Occupational therapy sessions consisted of upper extremity strength training using free weights, pulleys and therapy resistance bands. Dramar also participated in adaptive equipment training using a reacher, long handled shoehorn and sock aid for putting on/taking off socks and shoes. Standing balance training, upper extremity exercises and safety training during shower and toilet transfers were also done as part of therapy to prepare Dramar for his return home.

Despite COVID-19 visitation restrictions, Dramar felt amazing support from his family and community. He was able to call and FaceTime chat with Penni and his children. Penni also organized a prayer group with more than 70 people from coast-to-coast who prayed together for Dramar’s health and wellness. In addition, extended family members assisted the family financially while Dramar was out of work. This incredibly strong support system was a great motivator for Dramar to keep working hard so he could return to his family, which he did just after two weeks at Northshore Rehabilitation. Upon discharge, he was able to walk 500 feet with the use of his walker and minimal assistance.

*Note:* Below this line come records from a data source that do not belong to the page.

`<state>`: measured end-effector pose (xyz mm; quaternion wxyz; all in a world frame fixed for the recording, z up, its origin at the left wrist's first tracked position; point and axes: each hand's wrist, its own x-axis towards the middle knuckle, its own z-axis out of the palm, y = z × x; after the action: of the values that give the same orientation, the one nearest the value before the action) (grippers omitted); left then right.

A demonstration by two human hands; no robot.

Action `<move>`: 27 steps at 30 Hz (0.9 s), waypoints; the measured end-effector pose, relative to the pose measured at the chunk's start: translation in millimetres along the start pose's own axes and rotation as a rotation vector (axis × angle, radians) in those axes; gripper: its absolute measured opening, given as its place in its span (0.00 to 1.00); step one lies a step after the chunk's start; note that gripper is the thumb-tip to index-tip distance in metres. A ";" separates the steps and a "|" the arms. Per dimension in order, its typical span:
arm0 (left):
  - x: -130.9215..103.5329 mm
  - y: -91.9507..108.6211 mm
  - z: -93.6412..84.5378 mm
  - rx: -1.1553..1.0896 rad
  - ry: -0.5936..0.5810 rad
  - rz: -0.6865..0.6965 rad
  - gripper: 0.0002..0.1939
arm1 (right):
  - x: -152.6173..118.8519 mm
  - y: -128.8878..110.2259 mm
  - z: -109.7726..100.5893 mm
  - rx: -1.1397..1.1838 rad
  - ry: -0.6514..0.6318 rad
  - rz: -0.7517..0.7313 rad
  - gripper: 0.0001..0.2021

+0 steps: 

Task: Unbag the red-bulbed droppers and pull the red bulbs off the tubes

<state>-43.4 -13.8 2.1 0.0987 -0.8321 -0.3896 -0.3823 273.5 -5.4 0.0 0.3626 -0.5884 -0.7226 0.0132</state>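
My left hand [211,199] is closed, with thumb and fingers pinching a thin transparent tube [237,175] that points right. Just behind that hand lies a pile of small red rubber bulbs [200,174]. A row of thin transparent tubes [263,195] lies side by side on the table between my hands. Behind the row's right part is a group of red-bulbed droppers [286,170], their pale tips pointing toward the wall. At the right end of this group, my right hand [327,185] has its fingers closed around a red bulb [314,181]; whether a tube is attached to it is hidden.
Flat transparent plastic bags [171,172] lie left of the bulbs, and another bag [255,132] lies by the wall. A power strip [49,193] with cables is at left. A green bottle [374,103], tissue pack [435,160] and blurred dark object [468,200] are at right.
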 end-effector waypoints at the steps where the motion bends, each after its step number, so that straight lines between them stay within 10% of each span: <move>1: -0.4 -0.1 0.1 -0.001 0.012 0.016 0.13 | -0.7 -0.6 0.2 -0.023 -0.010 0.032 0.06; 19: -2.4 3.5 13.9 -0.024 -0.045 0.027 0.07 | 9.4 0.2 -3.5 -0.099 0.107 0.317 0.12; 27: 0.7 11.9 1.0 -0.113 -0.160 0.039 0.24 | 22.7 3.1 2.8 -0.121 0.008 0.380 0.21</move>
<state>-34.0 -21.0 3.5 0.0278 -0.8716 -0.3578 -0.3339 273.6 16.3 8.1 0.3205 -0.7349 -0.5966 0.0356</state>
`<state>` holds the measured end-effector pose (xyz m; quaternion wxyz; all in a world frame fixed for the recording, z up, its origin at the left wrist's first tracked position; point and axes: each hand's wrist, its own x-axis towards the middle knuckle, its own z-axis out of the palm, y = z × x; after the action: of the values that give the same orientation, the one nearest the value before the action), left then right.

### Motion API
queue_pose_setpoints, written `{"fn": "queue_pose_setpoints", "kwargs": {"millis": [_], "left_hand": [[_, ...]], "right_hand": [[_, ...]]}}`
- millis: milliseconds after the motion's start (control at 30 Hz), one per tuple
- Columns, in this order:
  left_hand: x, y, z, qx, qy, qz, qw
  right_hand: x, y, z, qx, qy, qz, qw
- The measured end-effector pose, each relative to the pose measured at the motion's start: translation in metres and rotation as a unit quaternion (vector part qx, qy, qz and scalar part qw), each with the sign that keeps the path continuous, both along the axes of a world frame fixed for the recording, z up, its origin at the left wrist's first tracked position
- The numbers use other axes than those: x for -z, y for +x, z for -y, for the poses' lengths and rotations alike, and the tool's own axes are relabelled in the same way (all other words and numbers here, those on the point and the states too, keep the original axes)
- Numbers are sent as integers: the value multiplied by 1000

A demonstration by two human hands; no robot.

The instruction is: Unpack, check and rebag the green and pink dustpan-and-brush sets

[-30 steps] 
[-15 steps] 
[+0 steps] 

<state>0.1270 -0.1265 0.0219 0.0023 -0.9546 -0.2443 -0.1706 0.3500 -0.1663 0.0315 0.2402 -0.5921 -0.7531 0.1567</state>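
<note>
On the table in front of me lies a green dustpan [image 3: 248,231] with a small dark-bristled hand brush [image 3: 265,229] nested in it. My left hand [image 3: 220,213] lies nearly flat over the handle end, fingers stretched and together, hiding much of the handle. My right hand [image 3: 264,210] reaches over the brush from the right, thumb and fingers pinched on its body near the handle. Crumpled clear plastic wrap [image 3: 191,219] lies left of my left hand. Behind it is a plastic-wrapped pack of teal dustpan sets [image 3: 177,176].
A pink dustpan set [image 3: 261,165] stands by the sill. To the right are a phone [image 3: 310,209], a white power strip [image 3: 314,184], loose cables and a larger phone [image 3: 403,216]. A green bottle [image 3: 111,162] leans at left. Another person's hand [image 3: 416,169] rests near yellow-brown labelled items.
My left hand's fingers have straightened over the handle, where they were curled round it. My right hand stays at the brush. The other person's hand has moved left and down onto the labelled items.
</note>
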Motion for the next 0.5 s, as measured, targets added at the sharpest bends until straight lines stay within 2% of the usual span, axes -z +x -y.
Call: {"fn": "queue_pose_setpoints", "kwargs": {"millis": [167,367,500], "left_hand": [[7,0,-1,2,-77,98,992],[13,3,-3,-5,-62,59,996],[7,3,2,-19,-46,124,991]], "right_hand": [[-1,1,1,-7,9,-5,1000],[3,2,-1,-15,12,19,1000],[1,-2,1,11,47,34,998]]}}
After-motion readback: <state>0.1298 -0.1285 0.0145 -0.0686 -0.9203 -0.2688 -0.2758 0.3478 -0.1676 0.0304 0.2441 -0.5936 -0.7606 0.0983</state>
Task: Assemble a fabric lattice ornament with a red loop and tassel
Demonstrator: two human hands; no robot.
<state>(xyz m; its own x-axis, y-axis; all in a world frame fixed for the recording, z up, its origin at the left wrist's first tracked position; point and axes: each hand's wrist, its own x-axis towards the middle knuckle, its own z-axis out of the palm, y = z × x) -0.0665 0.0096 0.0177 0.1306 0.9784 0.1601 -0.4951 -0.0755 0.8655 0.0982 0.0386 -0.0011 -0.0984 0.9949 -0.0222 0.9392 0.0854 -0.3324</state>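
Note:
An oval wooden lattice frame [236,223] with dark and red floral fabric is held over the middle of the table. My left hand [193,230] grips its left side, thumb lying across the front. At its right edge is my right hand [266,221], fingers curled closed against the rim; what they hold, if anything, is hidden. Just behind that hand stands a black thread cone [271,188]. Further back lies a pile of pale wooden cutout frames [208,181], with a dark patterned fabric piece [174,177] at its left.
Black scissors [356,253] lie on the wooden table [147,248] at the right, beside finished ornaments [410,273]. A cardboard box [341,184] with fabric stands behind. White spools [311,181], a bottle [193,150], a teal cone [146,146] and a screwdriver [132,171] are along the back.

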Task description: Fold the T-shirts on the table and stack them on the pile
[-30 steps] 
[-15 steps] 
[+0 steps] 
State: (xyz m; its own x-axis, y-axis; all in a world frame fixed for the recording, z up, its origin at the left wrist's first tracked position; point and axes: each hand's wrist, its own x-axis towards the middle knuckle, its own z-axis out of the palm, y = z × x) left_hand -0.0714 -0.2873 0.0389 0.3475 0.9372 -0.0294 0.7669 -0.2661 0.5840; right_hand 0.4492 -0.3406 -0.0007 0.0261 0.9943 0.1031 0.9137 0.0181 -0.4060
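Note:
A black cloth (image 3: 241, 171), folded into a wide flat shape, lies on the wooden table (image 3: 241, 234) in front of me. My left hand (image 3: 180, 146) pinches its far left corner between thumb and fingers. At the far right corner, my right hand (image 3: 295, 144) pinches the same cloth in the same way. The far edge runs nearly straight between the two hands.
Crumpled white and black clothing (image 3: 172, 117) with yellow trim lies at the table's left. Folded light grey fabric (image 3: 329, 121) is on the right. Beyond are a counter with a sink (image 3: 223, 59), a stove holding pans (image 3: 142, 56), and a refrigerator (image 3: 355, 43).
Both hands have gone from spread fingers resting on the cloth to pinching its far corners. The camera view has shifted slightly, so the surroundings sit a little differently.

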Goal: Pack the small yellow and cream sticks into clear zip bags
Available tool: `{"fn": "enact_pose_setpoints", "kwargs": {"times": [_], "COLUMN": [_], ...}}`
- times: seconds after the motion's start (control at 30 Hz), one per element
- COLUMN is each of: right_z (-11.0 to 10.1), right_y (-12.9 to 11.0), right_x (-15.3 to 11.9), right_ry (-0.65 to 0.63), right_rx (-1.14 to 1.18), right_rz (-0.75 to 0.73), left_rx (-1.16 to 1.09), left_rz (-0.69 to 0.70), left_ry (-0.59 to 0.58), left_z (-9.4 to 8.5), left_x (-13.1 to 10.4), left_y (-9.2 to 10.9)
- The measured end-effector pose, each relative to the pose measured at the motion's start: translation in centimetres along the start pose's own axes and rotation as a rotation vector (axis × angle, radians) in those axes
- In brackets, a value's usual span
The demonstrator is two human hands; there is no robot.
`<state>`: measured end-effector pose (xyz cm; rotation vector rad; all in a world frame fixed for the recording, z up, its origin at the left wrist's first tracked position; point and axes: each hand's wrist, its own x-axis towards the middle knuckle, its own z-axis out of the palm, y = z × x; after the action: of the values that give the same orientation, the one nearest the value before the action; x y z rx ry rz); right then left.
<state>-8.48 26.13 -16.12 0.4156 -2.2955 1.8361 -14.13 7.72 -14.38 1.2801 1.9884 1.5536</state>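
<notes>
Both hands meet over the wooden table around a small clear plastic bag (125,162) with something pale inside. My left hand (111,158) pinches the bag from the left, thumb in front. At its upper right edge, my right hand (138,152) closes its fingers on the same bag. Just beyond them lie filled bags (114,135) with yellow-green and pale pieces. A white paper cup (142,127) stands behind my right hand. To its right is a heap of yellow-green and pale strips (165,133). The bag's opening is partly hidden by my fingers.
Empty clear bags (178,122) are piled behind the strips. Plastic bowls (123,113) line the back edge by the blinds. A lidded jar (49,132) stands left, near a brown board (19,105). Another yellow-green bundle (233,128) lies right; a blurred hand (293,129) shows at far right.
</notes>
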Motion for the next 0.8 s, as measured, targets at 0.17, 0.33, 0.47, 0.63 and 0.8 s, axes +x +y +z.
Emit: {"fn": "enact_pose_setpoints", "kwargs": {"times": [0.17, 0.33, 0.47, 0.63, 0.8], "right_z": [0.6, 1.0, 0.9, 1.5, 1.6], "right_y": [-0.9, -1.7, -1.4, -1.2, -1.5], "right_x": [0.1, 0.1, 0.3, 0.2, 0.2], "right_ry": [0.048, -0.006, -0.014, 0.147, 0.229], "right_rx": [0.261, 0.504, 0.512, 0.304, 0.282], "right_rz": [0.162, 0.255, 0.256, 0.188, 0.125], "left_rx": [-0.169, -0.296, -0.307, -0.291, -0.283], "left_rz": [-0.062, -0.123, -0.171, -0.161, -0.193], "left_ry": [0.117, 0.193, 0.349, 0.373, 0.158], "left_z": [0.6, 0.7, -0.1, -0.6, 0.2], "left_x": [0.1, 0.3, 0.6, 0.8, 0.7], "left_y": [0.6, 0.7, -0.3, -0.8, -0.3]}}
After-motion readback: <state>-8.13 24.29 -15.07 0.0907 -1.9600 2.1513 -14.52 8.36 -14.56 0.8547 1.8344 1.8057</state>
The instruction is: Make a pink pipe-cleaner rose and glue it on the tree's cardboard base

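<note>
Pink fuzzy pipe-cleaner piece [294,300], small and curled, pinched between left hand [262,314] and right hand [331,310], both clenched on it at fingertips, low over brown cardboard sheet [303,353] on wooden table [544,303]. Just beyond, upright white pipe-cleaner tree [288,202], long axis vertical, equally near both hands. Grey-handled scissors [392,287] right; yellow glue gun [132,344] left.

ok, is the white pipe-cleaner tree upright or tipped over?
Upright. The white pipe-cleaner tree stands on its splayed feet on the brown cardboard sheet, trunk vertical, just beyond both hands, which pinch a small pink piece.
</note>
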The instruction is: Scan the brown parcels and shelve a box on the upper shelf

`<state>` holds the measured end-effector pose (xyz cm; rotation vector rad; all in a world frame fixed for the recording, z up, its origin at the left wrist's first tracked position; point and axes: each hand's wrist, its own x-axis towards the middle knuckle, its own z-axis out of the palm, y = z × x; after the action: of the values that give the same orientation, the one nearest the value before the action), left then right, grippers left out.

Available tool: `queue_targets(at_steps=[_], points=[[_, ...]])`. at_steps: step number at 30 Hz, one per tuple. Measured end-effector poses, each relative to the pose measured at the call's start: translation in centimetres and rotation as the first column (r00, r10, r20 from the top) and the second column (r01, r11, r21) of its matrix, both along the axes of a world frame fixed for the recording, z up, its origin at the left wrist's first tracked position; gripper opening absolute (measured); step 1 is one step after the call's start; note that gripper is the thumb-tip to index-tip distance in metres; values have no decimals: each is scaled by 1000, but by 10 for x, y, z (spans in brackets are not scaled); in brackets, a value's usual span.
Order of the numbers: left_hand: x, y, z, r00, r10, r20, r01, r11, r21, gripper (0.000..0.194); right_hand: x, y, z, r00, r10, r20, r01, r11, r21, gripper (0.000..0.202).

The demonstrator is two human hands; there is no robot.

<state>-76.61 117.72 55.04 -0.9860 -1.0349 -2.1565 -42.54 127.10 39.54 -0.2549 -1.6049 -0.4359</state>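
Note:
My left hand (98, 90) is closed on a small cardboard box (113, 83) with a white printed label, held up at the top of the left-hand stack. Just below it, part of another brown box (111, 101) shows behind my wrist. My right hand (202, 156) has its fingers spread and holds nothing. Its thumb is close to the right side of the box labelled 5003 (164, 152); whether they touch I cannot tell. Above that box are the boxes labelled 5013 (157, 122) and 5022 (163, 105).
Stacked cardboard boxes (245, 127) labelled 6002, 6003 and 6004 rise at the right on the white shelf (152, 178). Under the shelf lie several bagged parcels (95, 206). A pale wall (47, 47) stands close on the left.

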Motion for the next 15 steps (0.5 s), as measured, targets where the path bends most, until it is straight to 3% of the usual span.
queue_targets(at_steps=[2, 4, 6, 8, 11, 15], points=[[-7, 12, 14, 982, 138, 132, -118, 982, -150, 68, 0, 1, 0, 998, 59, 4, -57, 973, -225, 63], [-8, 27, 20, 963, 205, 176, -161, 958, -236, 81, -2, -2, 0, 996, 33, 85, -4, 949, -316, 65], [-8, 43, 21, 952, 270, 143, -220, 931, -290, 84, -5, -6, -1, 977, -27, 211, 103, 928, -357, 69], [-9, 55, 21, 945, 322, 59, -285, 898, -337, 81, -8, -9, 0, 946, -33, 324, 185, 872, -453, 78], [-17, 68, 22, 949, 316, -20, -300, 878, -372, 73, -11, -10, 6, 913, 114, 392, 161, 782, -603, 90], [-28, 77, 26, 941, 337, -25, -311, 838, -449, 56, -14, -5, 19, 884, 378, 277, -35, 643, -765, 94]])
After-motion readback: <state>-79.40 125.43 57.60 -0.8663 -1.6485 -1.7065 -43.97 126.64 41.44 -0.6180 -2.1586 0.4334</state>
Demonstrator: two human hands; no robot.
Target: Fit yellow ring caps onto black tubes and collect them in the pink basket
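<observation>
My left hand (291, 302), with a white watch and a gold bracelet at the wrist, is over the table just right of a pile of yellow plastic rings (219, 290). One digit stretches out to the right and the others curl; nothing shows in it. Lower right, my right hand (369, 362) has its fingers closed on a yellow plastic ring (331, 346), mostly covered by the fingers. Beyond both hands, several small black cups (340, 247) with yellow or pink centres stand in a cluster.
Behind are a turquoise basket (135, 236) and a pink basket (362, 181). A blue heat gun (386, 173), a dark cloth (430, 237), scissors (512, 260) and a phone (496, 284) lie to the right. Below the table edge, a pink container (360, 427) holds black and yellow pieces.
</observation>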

Dramar shared, “I just want to sit outside and watch my kids play.”  He was also looking forward to attending his daughter’s dance recital and catching up on things he missed while hospitalized. “I wasn’t there for my youngest daughter’s first steps, and I missed her first birthday party. There are a lot of things we have to celebrate.”

Dramar offered the following advice for others who might be going through similar struggles.  “Set your goals and stick to them. As for me, my journey continues.”